Array#take_while
arr.take_while { |element| block } -> array take_while returns elements from the beginning of an array as long as the block returns truthy. It stops at the first falsy result.
Syntax
arr.take_while { |element| block }
Parameters
| Parameter | Type | Default | Description |
|---|---|---|---|
block | Proc | Required | A block that evaluates each element. Returns truthy to keep the element in the result, falsy to stop the iteration entirely. |
Examples
Basic usage
numbers = [1, 2, 4, 8, 16, 32, 64]
# Take elements while they are less than 20
numbers.take_while { |n| n < 20 }
# => [1, 2, 4, 8, 16]
# Stop at first falsy result
words = ["one", "two", "three", "four", "five"]
words.take_while { |w| w.length < 5 }
# => ["one", "two"]
The block stops evaluation as soon as it encounters the first element that does not satisfy the condition. This early termination means take_while never checks elements beyond the stopping point, which makes it efficient for large arrays where the prefix of interest is short. If you need the suffix instead, the complementary method drop_while gives you everything after the first falsy result.
With empty arrays
empty = []
empty.take_while { |x| x }
# => []
When the array is empty, there are no elements to test and take_while returns an empty array immediately. This follows the same logic as calling the method on any collection: if nothing passes through the block, you get an empty result. The empty-array case is worth remembering because it cannot cause a NoMethodError — the method simply returns [], which makes it safe to call on potentially empty data without a guard clause.
Processing sorted data
temperatures = [15, 18, 22, 25, 28, 30, 29, 27, 24, 20]
# Get cold days
cold_days = temperatures.take_while { |t| t < 25 }
# => [15, 18, 22]
This example works because the data is already in order. take_while relies on the sequence being sorted or at least grouped by the condition you are testing. Once a single element fails the test, everything after it is ignored, even if later elements would have passed. That makes the method a natural fit for data that has a clear boundary between the prefix you want and the rest you do not.

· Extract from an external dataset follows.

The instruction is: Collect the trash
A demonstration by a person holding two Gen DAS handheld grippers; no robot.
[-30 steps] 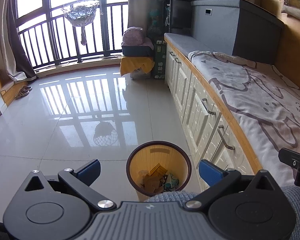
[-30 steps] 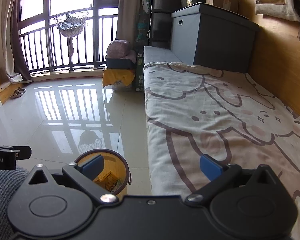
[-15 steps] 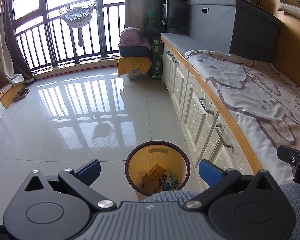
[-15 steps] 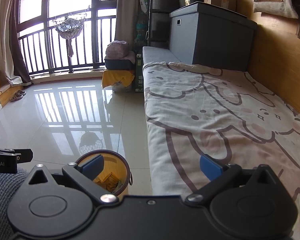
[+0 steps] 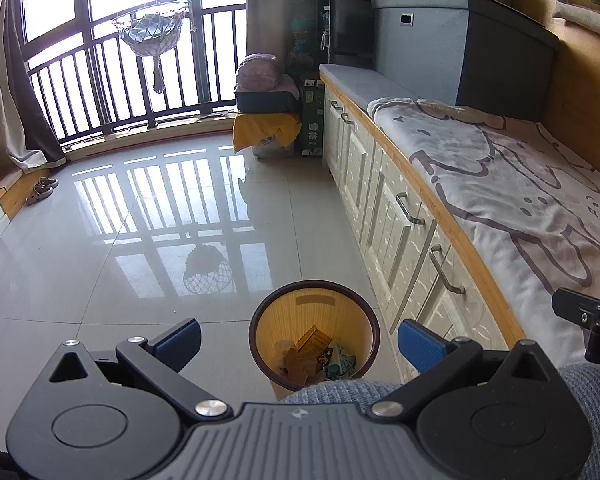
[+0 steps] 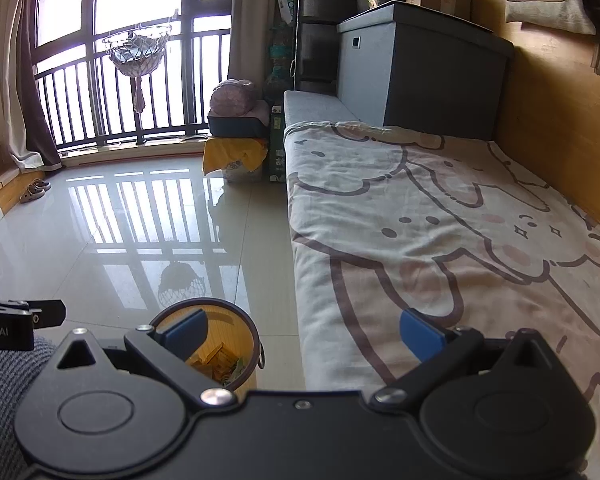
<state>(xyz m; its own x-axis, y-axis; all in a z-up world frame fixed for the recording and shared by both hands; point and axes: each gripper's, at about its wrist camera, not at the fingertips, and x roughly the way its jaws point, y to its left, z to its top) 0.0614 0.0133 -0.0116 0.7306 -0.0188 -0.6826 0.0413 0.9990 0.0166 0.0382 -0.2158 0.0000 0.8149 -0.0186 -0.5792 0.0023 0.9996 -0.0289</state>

Block evaluation stops at first falsy
data = [1, 2, 3, 4, 5]
# Stops at 3, never evaluates 4 or 5
data.take_while do |n|
puts "checking #{n}"
n < 3
end
# checking 1
# checking 2
# checking 3
# => [1, 2]
The puts calls confirm that Ruby never reaches 4 or 5. After 3 returns false from n < 3, the iteration stops and the remaining elements are left unexamined. This is useful when you need to separate a data stream into a qualifying prefix and a remainder without processing the entire collection.
Think in terms of the opening run
take_while is the mirror image of drop_while: it keeps the leading elements that satisfy the block and stops as soon as the block becomes falsy. That makes the method especially clear for sorted data, prefixes, and staged inputs where the interesting portion comes first. The value is not only the result array, but the shape of the code itself. A reader can see the stop rule immediately, which is usually easier to follow than a hand-built loop with counters and flags.
The first falsy value ends the scan
Once the block returns falsy for an element, take_while stops iterating entirely. It does not keep checking the rest of the array, and that behavior is often what you want when the input is ordered. If you are parsing records, you can use the first boundary to separate an introductory section from the rest. If you are trimming a sequence of numbers, the method gives you a prefix without extra bookkeeping. That early exit keeps the method small and fast.
Shape your data before the next step
take_while works well when the next step only needs the front of a sequence. You might read a run of valid values, keep a prefix of matching records, or capture the leading portion of a dataset before handing the rest off to another routine. Because the method returns a new array, it fits cleanly into pipelines and does not alter the source data. That makes it a good companion for later processing, especially when the rest of the array should remain untouched.